__WHAT TO DO__. Without including any pictures, give back all of the data exactly.

__DATASET EXCERPT__.

Content starts

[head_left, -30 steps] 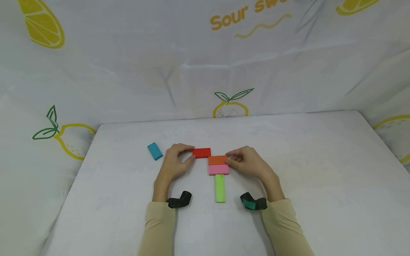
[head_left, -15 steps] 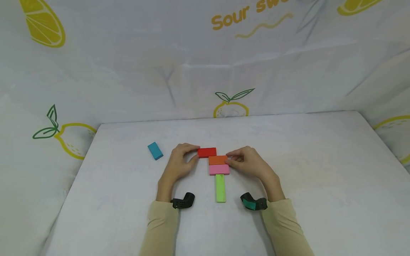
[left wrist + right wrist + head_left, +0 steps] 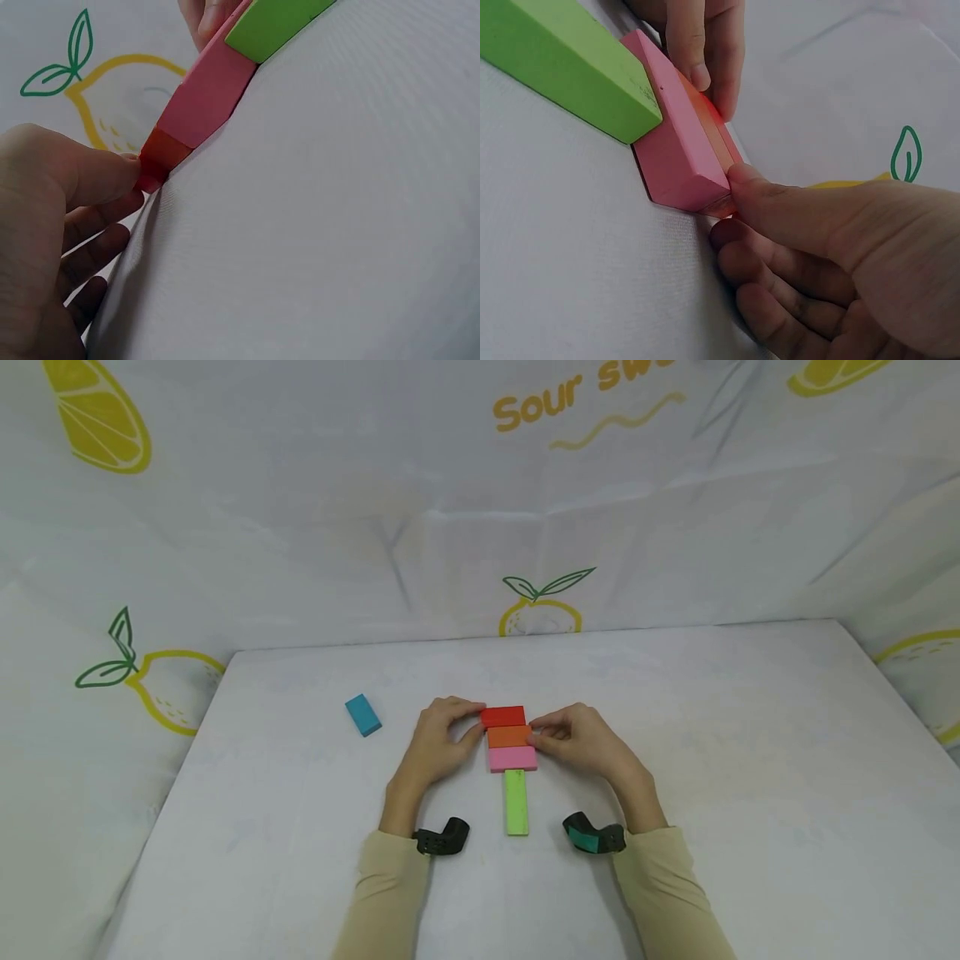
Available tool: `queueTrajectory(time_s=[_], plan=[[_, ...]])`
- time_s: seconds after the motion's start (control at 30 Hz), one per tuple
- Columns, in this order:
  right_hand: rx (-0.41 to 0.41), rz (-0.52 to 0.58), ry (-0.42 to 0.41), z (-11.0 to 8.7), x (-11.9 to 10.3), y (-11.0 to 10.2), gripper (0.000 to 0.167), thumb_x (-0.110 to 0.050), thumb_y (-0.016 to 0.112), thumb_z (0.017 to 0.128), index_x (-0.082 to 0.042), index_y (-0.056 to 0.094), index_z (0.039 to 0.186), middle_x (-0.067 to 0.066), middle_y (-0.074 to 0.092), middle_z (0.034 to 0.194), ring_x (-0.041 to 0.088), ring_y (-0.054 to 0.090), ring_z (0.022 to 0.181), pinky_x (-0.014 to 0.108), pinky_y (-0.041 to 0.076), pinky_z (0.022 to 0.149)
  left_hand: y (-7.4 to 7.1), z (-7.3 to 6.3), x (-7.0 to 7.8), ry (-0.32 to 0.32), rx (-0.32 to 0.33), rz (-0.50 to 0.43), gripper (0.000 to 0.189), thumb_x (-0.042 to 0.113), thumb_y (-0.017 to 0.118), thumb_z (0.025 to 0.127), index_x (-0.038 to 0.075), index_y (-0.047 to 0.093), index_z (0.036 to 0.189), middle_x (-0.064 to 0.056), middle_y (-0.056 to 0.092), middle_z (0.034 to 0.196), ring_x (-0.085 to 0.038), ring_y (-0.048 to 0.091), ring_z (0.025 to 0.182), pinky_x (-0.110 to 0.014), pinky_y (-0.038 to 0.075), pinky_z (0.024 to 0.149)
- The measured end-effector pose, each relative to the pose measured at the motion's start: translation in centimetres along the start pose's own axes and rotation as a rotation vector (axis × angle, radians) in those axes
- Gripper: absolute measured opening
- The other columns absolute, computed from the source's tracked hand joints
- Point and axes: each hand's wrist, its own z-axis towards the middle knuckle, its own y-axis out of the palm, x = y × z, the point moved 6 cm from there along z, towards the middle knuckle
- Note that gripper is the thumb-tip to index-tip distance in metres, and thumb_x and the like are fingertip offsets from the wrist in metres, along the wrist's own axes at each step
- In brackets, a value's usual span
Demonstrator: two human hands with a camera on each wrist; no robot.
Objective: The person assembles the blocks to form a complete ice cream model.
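Left grip (image 3: 441, 743) pinches red block (image 3: 503, 717), right grip (image 3: 583, 742) orange block (image 3: 507, 737); far table edge (image 3: 675, 630) well apart

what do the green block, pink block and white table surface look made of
Green block: probably painted wood, matte; flat colour, straight edges, dark scuffs at one end. Pink block: likely the same, smooth with a small dark dot; plastic isn't ruled out for either. White table surface: apparently cloth, dull, with fine weave-like ribbing.

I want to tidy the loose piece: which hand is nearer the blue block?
Left. The left hand, holding the red block, is right of the blue block; the right hand is farther right, touching the orange block.
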Motion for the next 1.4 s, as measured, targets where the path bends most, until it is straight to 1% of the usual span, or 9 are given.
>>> queueTrajectory(time_s=[0.4, 0.73, 1.03, 1.17, 1.3, 1.4], plan=[[0.005, 0.001, 0.008, 0.02, 0.07, 0.08, 0.033, -0.016, 0.073, 0.094, 0.004, 0.073, 0.121, 0.011, 0.077, 0.092, 0.014, 0.066, 0.08, 0.026, 0.055, 0.074, 0.23, 0.03, 0.31, 0.015, 0.016, -0.004, 0.031, 0.013, 0.068, 0.093, 0.008, 0.073, 0.124, -0.008, 0.074, 0.119, -0.027, 0.064, 0.114, -0.047, 0.05, 0.103], [0.013, -0.007, 0.029, 0.04, 0.24, 0.05, 0.034, -0.018, 0.074, 0.093, 0.003, 0.073, 0.12, 0.011, 0.076, 0.093, 0.015, 0.064, 0.082, 0.025, 0.054, 0.074, 0.35, 0.11, 0.33, 0.007, 0.025, 0.009, 0.029, 0.017, 0.067, 0.095, 0.009, 0.074, 0.122, -0.007, 0.075, 0.119, -0.027, 0.064, 0.112, -0.048, 0.048, 0.101], [0.011, 0.004, 0.009, 0.05, 0.14, 0.01, 0.031, -0.016, 0.075, 0.092, 0.005, 0.075, 0.116, 0.013, 0.079, 0.095, 0.014, 0.068, 0.082, 0.026, 0.056, 0.075, 0.31, 0.09, 0.42, 0.011, 0.033, 0.012, 0.029, 0.018, 0.067, 0.094, 0.01, 0.075, 0.121, -0.006, 0.076, 0.118, -0.026, 0.063, 0.109, -0.046, 0.047, 0.098], [0.011, 0.006, 0.009, 0.01, 0.09, -0.02, 0.031, -0.017, 0.075, 0.092, 0.004, 0.075, 0.115, 0.013, 0.079, 0.096, 0.016, 0.069, 0.085, 0.028, 0.058, 0.077, 0.3, 0.06, 0.35, 0.005, 0.022, 0.007, 0.028, 0.018, 0.067, 0.095, 0.01, 0.075, 0.12, -0.006, 0.076, 0.118, -0.026, 0.063, 0.111, -0.046, 0.047, 0.099], [0.008, 0.001, 0.003, -0.11, -0.01, -0.06, 0.031, -0.018, 0.076, 0.092, 0.004, 0.076, 0.114, 0.015, 0.079, 0.103, 0.02, 0.071, 0.092, 0.033, 0.059, 0.081, 0.29, 0.01, 0.39, 0.007, 0.023, 0.003, 0.028, 0.019, 0.068, 0.094, 0.011, 0.076, 0.119, -0.005, 0.076, 0.117, -0.026, 0.063, 0.11, -0.047, 0.047, 0.099], [0.0, -0.002, 0.004, -0.2, -0.01, -0.02, 0.031, -0.019, 0.077, 0.091, 0.003, 0.077, 0.113, 0.016, 0.079, 0.108, 0.022, 0.072, 0.097, 0.033, 0.06, 0.083, 0.31, -0.07, 0.43, 0.01, 0.023, 0.005, 0.028, 0.02, 0.069, 0.093, 0.012, 0.076, 0.119, -0.004, 0.076, 0.117, -0.025, 0.063, 0.111, -0.047, 0.046, 0.1]])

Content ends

__TASK RESPONSE__.
[head_left, -30 steps] 
[head_left, -15 steps] 
[left wrist + right wrist + head_left, +0 steps] 
Available tool: `queueTrajectory(time_s=[_], plan=[[_, ...]])`
- time_s: seconds after the motion's start (control at 30 Hz), one per tuple
- Columns, in this order:
  right_hand: rx (-0.41 to 0.41), rz (-0.52 to 0.58), ry (-0.42 to 0.41), z (-11.0 to 8.7), x (-11.9 to 10.3), y (-11.0 to 10.2), gripper (0.000 to 0.167), thumb_x (-0.110 to 0.050), thumb_y (-0.016 to 0.112), thumb_z (0.017 to 0.128), index_x (-0.082 to 0.042), index_y (-0.056 to 0.094), index_z (0.039 to 0.186), middle_x (-0.067 to 0.066), middle_y (-0.074 to 0.092), middle_z (0.034 to 0.194), ring_x (-0.041 to 0.088), ring_y (-0.054 to 0.090), ring_z (0.022 to 0.181), pinky_x (-0.014 to 0.108), pinky_y (-0.041 to 0.076), pinky_z (0.022 to 0.149)
  left_hand: y (-7.4 to 7.1), z (-7.3 to 6.3), x (-7.0 to 7.8), ry (-0.32 to 0.32), rx (-0.32 to 0.33), rz (-0.50 to 0.43), gripper (0.000 to 0.189), thumb_x (-0.042 to 0.113), thumb_y (-0.017 to 0.118), thumb_z (0.025 to 0.127), index_x (-0.038 to 0.075), index_y (-0.047 to 0.093), index_z (0.036 to 0.189), middle_x (-0.064 to 0.056), middle_y (-0.056 to 0.092), middle_z (0.034 to 0.196), ring_x (-0.085 to 0.038), ring_y (-0.048 to 0.091), ring_z (0.025 to 0.182), pinky_x (-0.110 to 0.014), pinky_y (-0.038 to 0.075), pinky_z (0.024 to 0.149)
- The measured end-effector pose, each relative to the pose measured at the motion's start: translation in centimetres along the start pose's own axes and rotation as a rotation vector (axis × angle, radians) in those axes
- Gripper: absolute measured opening
- The other columns absolute, computed from the source's tracked hand joints
- Point and axes: each hand's wrist, its own z-axis towards the middle knuckle, its own y-axis out of the palm, x = y × z, the point moved 6 cm from there along z, towards the middle knuckle
- Note that gripper is the thumb-tip to index-tip distance in metres, and thumb_x and the like are fingertip offsets from the wrist in metres, along the wrist's own axes at each step
- In brackets, a value's usual span
Demonstrator: two human hands with a camera on each wrist; no robot.
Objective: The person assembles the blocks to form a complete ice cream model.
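Left grip (image 3: 441, 743) pinches red block (image 3: 503, 717), right grip (image 3: 583, 742) orange block (image 3: 507, 737); far table edge (image 3: 675, 630) well apart

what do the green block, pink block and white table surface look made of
Green block: probably painted wood, matte; flat colour, straight edges, dark scuffs at one end. Pink block: likely the same, smooth with a small dark dot; plastic isn't ruled out for either. White table surface: apparently cloth, dull, with fine weave-like ribbing.

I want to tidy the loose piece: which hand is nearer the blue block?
Left. The left hand, holding the red block, is right of the blue block; the right hand is farther right, touching the orange block.
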Motion for the next 1.4 s, as measured, targets where the path bends most, until it is straight to 1% of the usual span, or 9 are given.
>>> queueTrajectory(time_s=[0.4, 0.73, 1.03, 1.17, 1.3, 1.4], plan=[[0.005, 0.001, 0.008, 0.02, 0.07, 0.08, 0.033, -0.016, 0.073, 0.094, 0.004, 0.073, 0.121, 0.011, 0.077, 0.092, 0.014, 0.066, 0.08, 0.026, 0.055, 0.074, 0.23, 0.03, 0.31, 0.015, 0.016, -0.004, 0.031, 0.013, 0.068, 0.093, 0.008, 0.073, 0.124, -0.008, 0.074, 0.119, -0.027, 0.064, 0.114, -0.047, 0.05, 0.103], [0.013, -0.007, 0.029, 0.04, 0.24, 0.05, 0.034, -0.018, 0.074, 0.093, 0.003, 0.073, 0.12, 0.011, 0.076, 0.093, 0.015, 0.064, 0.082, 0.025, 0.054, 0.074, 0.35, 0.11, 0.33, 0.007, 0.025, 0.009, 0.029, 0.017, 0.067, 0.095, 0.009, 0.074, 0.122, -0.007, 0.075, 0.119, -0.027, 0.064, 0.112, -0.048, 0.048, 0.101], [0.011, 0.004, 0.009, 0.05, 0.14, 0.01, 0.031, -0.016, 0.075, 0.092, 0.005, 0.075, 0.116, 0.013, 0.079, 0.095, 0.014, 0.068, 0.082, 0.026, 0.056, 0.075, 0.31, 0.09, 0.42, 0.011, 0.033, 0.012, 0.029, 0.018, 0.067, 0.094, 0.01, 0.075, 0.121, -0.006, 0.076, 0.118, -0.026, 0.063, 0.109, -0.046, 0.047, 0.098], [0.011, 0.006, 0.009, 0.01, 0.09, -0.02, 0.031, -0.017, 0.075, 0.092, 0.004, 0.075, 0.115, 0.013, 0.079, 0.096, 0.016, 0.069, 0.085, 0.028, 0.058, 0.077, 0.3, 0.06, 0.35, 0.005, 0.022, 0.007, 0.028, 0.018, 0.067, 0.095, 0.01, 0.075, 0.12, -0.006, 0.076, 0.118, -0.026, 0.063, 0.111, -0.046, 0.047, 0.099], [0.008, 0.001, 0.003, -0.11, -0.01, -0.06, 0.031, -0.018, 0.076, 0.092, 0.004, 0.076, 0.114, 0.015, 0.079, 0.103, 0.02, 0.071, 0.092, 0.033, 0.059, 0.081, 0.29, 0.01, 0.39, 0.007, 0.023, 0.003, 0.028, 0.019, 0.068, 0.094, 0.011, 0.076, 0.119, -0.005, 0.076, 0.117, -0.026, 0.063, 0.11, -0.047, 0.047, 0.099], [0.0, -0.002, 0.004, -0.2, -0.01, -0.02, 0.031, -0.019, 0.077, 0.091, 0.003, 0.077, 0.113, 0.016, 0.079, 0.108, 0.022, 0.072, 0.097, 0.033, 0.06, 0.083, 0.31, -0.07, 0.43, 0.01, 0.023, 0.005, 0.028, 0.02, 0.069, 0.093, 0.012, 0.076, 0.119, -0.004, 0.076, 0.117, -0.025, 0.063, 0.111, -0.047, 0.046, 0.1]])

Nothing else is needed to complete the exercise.